▶ _TASK PROMPT_
Exclude the pictures and repeat all of the data exactly.

▶ _INPUT DATA_
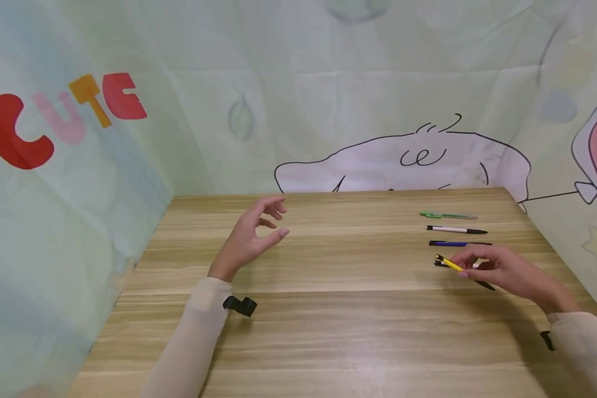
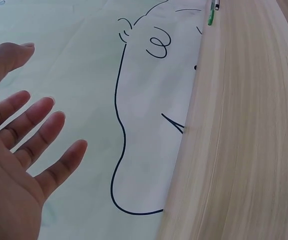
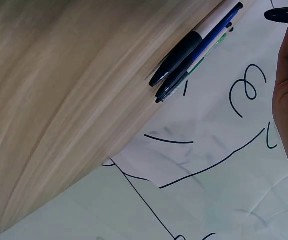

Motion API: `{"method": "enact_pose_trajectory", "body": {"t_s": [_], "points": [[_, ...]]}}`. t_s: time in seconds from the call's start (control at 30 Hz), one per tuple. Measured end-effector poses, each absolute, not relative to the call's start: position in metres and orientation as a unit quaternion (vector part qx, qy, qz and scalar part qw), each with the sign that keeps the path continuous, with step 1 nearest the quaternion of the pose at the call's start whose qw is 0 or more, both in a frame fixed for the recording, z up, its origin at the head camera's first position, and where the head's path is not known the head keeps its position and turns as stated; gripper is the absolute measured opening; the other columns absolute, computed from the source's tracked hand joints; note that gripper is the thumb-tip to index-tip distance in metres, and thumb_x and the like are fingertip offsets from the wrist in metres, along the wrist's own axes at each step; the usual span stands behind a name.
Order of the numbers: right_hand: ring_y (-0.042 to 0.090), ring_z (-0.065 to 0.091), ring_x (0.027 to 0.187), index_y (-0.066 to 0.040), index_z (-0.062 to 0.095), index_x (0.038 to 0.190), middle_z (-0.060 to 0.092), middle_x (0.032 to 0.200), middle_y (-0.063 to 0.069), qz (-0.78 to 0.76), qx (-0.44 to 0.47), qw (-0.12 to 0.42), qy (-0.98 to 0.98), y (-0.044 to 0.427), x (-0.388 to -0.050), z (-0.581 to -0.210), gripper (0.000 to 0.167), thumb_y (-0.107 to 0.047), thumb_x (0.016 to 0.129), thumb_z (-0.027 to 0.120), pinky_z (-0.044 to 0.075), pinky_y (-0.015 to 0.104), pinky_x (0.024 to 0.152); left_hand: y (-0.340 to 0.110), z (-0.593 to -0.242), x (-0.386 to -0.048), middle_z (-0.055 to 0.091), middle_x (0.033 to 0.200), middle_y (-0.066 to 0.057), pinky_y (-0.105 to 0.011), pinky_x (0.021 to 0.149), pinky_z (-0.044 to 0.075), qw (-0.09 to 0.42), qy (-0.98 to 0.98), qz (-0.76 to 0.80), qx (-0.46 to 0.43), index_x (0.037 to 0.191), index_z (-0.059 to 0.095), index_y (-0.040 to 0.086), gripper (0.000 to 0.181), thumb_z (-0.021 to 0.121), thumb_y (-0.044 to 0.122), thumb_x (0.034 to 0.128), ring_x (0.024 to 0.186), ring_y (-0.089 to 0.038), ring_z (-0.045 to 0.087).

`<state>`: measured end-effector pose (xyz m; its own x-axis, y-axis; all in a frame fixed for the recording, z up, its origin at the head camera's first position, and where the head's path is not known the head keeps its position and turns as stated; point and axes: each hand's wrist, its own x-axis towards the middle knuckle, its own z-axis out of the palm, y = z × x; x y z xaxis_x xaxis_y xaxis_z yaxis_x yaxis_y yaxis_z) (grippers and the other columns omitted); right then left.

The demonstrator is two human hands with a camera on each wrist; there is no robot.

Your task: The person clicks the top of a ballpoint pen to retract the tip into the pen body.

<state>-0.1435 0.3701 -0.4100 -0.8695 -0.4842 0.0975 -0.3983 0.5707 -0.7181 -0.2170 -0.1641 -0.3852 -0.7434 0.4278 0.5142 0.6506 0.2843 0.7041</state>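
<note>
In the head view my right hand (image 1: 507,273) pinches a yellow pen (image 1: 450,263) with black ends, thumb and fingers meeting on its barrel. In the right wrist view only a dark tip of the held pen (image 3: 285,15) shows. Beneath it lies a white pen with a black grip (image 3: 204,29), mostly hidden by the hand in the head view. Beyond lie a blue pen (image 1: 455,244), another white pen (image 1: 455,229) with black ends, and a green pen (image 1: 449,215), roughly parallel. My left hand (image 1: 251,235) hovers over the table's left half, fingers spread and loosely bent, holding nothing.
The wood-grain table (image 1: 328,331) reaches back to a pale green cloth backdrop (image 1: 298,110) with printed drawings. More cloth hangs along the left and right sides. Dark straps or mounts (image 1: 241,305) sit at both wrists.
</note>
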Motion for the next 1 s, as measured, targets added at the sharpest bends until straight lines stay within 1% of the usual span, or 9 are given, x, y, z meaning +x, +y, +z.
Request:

▶ _EXERCISE ANSWER_
Motion API: `{"method": "enact_pose_trajectory", "body": {"t_s": [_], "points": [[_, ...]]}}`. t_s: time in seconds from the call's start (control at 30 Hz), one per tuple. Measured end-effector poses, each absolute, not relative to the call's start: position in metres and orientation as a unit quaternion (vector part qx, qy, qz and scalar part qw), each with the sign that keeps the path continuous, with step 1 nearest the quaternion of the pose at the call's start whose qw is 0 or more, both in a frame fixed for the recording, z up, its origin at the head camera's first position, and where the head's path is not known the head keeps its position and turns as stated; gripper is the absolute measured opening; the other columns absolute, computed from the source's tracked hand joints; note that gripper is the thumb-tip to index-tip distance in metres, and thumb_x and the like are fingertip offsets from the wrist in metres, along the wrist's own axes at each step; the usual span stands behind a name.
Order of the numbers: right_hand: ring_y (-0.042 to 0.090), ring_z (-0.065 to 0.091), ring_x (0.027 to 0.187), index_y (-0.066 to 0.040), index_z (-0.062 to 0.095), index_x (0.038 to 0.190), middle_z (-0.060 to 0.092), middle_x (0.032 to 0.200), middle_y (-0.063 to 0.069), qz (-0.78 to 0.76), qx (-0.44 to 0.47), qw (-0.12 to 0.42), qy (-0.98 to 0.98), y (-0.044 to 0.427), x (-0.388 to -0.050), z (-0.581 to -0.210), gripper (0.000 to 0.167), thumb_y (-0.107 to 0.047), thumb_x (0.016 to 0.129), thumb_z (-0.027 to 0.120), pinky_z (-0.044 to 0.075), pinky_y (-0.015 to 0.104), pinky_x (0.024 to 0.152); left_hand: y (-0.340 to 0.110), z (-0.593 to -0.242), x (-0.386 to -0.048), middle_z (-0.055 to 0.091), middle_x (0.033 to 0.200), middle_y (-0.066 to 0.057), pinky_y (-0.105 to 0.011), pinky_x (0.021 to 0.149), pinky_z (-0.044 to 0.075), qw (-0.09 to 0.42), qy (-0.98 to 0.98), qz (-0.76 to 0.80), qx (-0.46 to 0.43), index_x (0.037 to 0.191), index_z (-0.059 to 0.095), index_y (-0.040 to 0.086), gripper (0.000 to 0.181), thumb_z (-0.021 to 0.121), thumb_y (-0.044 to 0.122), thumb_x (0.034 to 0.128), ring_x (0.024 to 0.186), ring_y (-0.089 to 0.038), ring_z (-0.045 to 0.087).

`<state>`: measured end-effector pose (xyz m; its own x-axis, y-axis; all in a frame fixed for the recording, z up, its origin at the head camera's first position, and where the head's path is not known the head keeps its position and turns as stated; point and axes: each hand's wrist, its own x-axis towards the middle knuckle, its own z-axis out of the palm, y = z × x; x y z xaxis_x xaxis_y xaxis_z yaxis_x yaxis_y yaxis_z) (grippers and the other columns omitted); right then left.

The demonstrator is two human hands with a camera on each wrist; there is no robot.

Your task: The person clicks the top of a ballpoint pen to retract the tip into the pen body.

<state>-0.1435 0.3701 -0.4100 -0.8695 -0.4842 0.0975 -0.3983 0.5707 -0.7181 -0.2170 -0.1641 -0.3852 -0.7434 0.4278 0.5142 0.6506 0.2843 0.7041</state>
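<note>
In the head view my right hand (image 1: 507,273) pinches a yellow pen (image 1: 450,263) with black ends, thumb and fingers meeting on its barrel. In the right wrist view only a dark tip of the held pen (image 3: 285,15) shows. Beneath it lies a white pen with a black grip (image 3: 204,29), mostly hidden by the hand in the head view. Beyond lie a blue pen (image 1: 455,244), another white pen (image 1: 455,229) with black ends, and a green pen (image 1: 449,215), roughly parallel. My left hand (image 1: 251,235) hovers over the table's left half, fingers spread and loosely bent, holding nothing.
The wood-grain table (image 1: 328,331) reaches back to a pale green cloth backdrop (image 1: 298,110) with printed drawings. More cloth hangs along the left and right sides. Dark straps or mounts (image 1: 241,305) sit at both wrists.
</note>
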Motion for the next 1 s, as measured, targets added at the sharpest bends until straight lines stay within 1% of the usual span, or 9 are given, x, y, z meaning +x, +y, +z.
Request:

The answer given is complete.